| REQUIRED ACTION |
Would you reproduce the data below exactly, please, leaving out its images?

| PROVIDED DATA |

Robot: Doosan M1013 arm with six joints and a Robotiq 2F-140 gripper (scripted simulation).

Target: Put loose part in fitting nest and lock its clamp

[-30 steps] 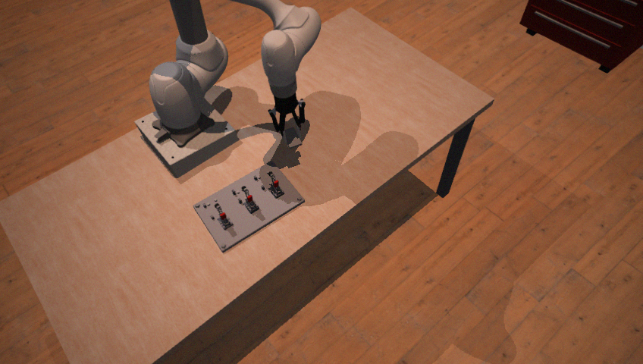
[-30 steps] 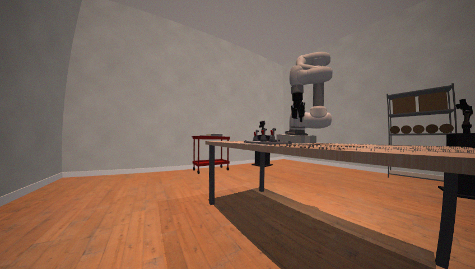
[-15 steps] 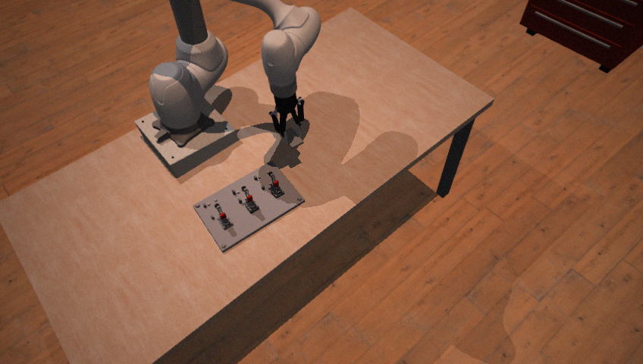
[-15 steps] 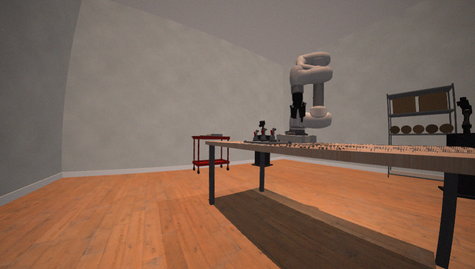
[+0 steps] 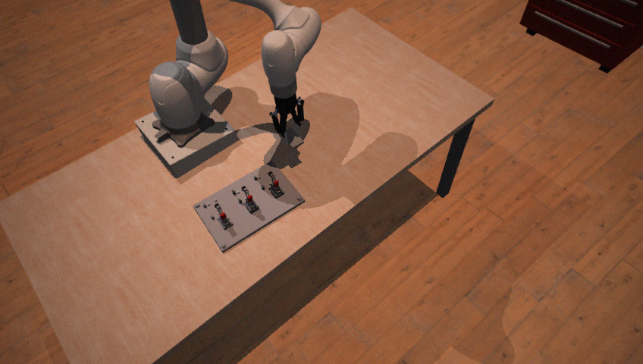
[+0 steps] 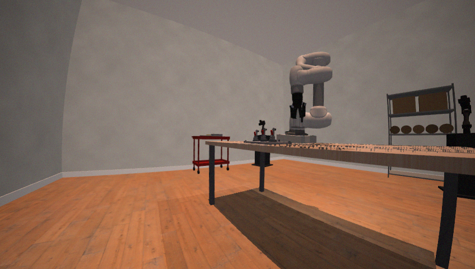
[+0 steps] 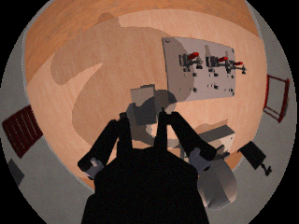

| YOUR RESPONSE |
Robot: Doosan M1013 arm with six joints and a Robotiq 2F-140 gripper (scripted simulation).

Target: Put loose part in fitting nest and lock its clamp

[-30 steps] 
[-30 steps] 
[-15 steps] 
[-15 steps] 
[+0 steps] 
[+0 steps] 
[+0 steps] 

That wraps up the answer.